----------------------------------------------------------------------------------
@MSGID:
<0f60c2f2-f44d-408b-806b-609aba926f03n@googlegroups.com> 7c816197
@REPLY: 1@dont-email.me> b288ea7e
@REPLYADDR MitchAlsup <MitchAlsup@aol.com>
@REPLYTO 2:5075/128 MitchAlsup
@CHRS: CP866 2
@RFC: 1 0
@RFC-References: 1@dont-email.me>
<6zCRM.67038$fUu6.58754@fx47.iad> 1@dont-email.me>
@RFC-Message-ID:
<0f60c2f2-f44d-408b-806b-609aba926f03n@googlegroups.com>
@TZUTC: -0700
@PID: G2/1.0
@TID: FIDOGATE-5.12-ge4e8b94
On Friday, September 29, 2023 at 12:07:47 PM UTC-5, BGB wrote:
> On 9/29/2023 11:02 AM, EricP wrote:
> >
> >
> For running stats from a running full simulation (predates to these
> tweaks, running GLQuake with the HW rasterizer):
> ~ 0.48 .. 0.54 bundles clock;
> ~ 1.10 .. 1.40 instructions/bundle.
<
So, about equal to the 1-wide 1st generation RISC machines, which got
0.7 I/C {including cache misses, delay slots, interlocks, TLB misses.}
>
> Seems to be averaging around 29..32 MIPs at 50MHz (so, ~ 0.604 MIPs/MHz).
>
Probably good for a 1-wide, not so good for a 3-wide.
>
> Top ranking uses of clock-cycles (for total stall cycles):
> L2 Miss: ~ 28% (RAM, L2 needs to access DDR chip)

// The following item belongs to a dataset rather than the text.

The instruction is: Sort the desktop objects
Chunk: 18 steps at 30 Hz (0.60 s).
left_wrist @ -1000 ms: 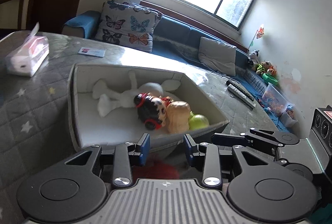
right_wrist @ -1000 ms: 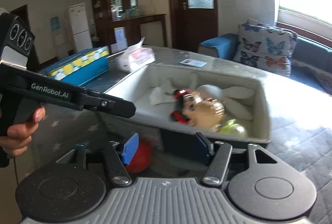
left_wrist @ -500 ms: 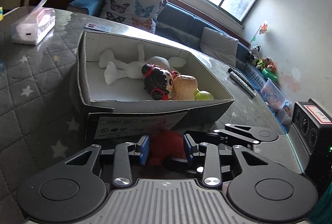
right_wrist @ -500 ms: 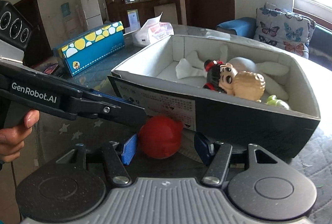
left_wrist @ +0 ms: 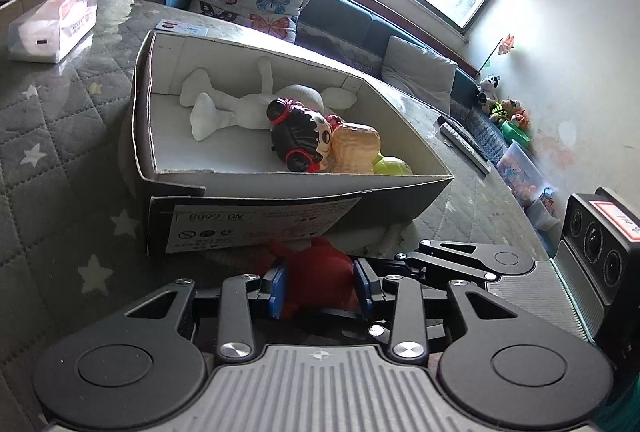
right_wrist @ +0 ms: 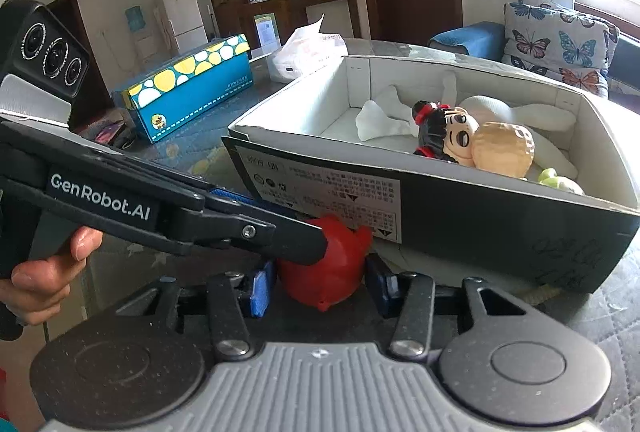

> Misc : ~ 23% (Misc uncategorized stalls)
> IL : ~ 20% (Interlock stalls)
> L1 I$ : ~ 18% (16K L1 I$, 1)
> L1 D$ : ~ 9% (32K L1 D$)
>
> The IL (or Interlock) penalty is the main one that would be effected by
> increasing latency.
>
> In general, the full simulation simulates pretty much all of the
> hardware modules via Verilator (displaying the VGA output image as
> output, and handling keyboard inputs via a PS/2 interface).
>
> 1: The bigger D$ was better for Doom and similar, but GLQuake seems to
> lean in a lot more to the I$. Switching to a HW rasterizer seems to have
> increased this imbalance.
>
>
> At the moment, Doom tends to average slightly higher in terms of MIPs
> scores.
>
>
>
> As for emulator stats, the main instructions with high interlock
> penalties are:
> MOV.Q, MOV.L, ADD
>
> MOV.Q and MOV.L seem to be spending around half of their clock-cycles on
> interlocks, so around ~2 cycles average.
>
> ADD seems to be spending around 1/3 of its cycles on interlock (the main
> ALU ops already had a 2-cycle cost since early on).
>
>
>
> The SHxD.x operators were increased to 2 cycles by this change, but are
> generally a bit further down the list so that they don`t hurt as much.
>
> I did notice an increase in time spent in the millisecond counters on in
> the boot-up sequence, but this seems mostly due to the CONV operations.
>
>
> This appears most likely due to the "2 register MOV" instruction, which
> itself uses around 3% of the total cycle budget (as a 1-cycle op), so
> likely isn`t helped by being demoted to 2-cycles.
>
> I may need to add a special case here to allow either for "MOV"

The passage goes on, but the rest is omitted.